=== What the task asks ===
Leave out every picture and set down, exactly, the lines below from the one holding "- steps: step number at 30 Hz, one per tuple" up to and including the one holding "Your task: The".

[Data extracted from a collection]
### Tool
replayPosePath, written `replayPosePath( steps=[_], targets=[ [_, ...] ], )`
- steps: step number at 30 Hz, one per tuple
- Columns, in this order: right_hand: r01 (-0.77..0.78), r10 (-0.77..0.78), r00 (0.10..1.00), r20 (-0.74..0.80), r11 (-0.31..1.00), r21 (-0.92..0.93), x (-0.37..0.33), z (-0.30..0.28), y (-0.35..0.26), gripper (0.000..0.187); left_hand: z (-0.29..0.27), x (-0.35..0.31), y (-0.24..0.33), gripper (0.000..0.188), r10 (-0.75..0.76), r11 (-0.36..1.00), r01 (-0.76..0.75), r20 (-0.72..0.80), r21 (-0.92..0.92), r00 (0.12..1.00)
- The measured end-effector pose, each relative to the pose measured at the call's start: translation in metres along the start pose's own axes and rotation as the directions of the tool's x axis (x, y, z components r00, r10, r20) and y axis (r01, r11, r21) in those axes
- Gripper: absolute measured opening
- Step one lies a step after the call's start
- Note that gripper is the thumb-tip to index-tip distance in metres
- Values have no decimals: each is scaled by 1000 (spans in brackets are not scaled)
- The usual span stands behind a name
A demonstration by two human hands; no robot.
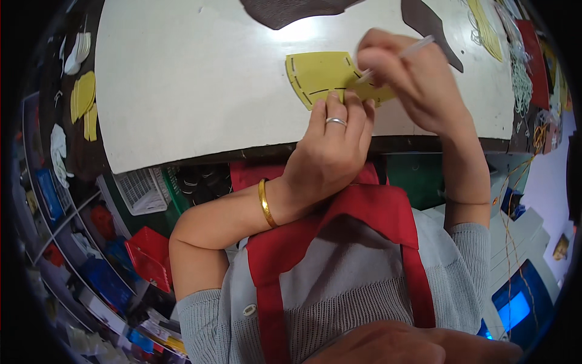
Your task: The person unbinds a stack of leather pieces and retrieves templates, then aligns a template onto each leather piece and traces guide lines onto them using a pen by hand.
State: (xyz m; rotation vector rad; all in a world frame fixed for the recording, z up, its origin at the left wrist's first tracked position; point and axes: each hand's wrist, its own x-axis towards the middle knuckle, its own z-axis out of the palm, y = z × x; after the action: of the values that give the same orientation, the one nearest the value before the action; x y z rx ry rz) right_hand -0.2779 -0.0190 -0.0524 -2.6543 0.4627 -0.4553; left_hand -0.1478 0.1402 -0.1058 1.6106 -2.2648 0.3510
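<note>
On the white work board near its front edge lies a yellow pattern piece, with dark dashed slots along its edges. My left hand, with a ring on one finger, lays its fingertips on the lower edge of this piece, fingers stretched out and close together. A slim, pale pen is pinched in my right hand. Its lower end points down at the right half of the yellow piece; motion blur and the fingers hide whether the tip touches. Part of the piece's right side is covered by my hands.
Dark brown leather pieces lie on the board at the far edge and far right. Yellow strips and pale cords sit at right. More yellow pieces are left; a white basket and red bin stand below.
</note>
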Motion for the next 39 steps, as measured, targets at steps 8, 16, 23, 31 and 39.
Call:
replayPosePath(
  steps=[8,16,23,31,39],
  targets=[
    [-59,-24,923,383,977,204,52,14,-25,23,-3,-5,7,45,-29,999,29,24,-24,999],
    [14,-11,1000,-15,980,200,41,24,-12,28,1,-2,4,38,-39,998,39,-8,-54,999],
    [62,-69,992,107,996,69,12,21,-20,25,7,-1,4,37,-28,995,22,-60,-96,998],
    [-156,173,978,-113,978,140,-20,-6,1,17,-1,11,3,34,-2,998,4,33,-64,999],
    [-237,241,965,-99,970,58,-8,23,6,31,-9,21,5,29,-26,1000,24,175,12,984]
  ],
)
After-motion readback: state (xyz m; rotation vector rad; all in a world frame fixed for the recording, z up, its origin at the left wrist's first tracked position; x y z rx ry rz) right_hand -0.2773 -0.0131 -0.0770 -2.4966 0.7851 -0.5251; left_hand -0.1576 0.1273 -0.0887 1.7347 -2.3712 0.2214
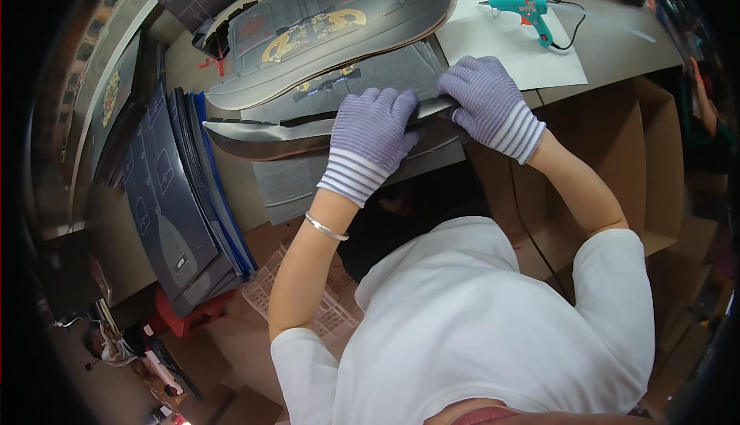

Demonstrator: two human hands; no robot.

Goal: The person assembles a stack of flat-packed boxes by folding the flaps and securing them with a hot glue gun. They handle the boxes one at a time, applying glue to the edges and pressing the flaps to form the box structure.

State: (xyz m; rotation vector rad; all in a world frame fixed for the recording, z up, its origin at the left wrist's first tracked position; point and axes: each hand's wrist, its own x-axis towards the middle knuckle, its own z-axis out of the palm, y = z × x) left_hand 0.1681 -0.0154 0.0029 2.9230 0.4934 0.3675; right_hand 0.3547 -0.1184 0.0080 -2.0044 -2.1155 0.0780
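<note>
Your left hand (371, 126) and right hand (487, 101) both pinch the curved dark panel (266, 134); a glue gun (532, 10) lies beyond.

Beyond the white shirt (493, 325), both gloved hands work palms down, near each other yet apart. The left hand (370, 136) has its fingers bent and its thumb turned inward; the right hand (493, 105) curls too, thumb below the fingers. The left forearm (301, 263) slants forward from the shirt's left sleeve, a silver bracelet (326, 227) near the wrist — the right forearm (582, 186) angles inward from its bent elbow.
</note>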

=== Task output ===
- steps: step number at 30 Hz, one per tuple
- Columns, in this order: right_hand: r01 (-0.77..0.78), r10 (-0.77..0.78), r00 (0.10..1.00), r20 (-0.74..0.80), r11 (-0.31..1.00), r21 (-0.92..0.93), x (-0.37..0.33), z (-0.30..0.28), y (-0.35..0.26), gripper (0.000..0.187); left_hand: z (-0.29..0.27), x (-0.35..0.31), y (-0.24..0.33), gripper (0.000..0.188), r10 (-0.75..0.76), r11 (-0.36..1.00), r01 (-0.76..0.75), r20 (-0.72..0.80), r21 (-0.92..0.92), r00 (0.12..1.00)
- The measured end-effector pose, each relative to the pose measured at the call's start: translation in metres along the start pose's own axes and rotation as the directions of the tool's x axis (x, y, z components r00, r10, r20) and y axis (r01, r11, r21) in those axes
- Gripper: absolute measured opening
- Step one lies a step after the call's start
- Note that gripper is the thumb-tip to index-tip distance in metres
- Values have no decimals: each is scaled by 1000 (spans in brackets are not scaled)
- The usual span stands behind a name
A demonstration by two human hands; no robot.
Your task: The person unbinds a stack of leather pieces and retrieves templates, then aligns a template onto each leather piece and traces guide lines onto them using a pen by hand.

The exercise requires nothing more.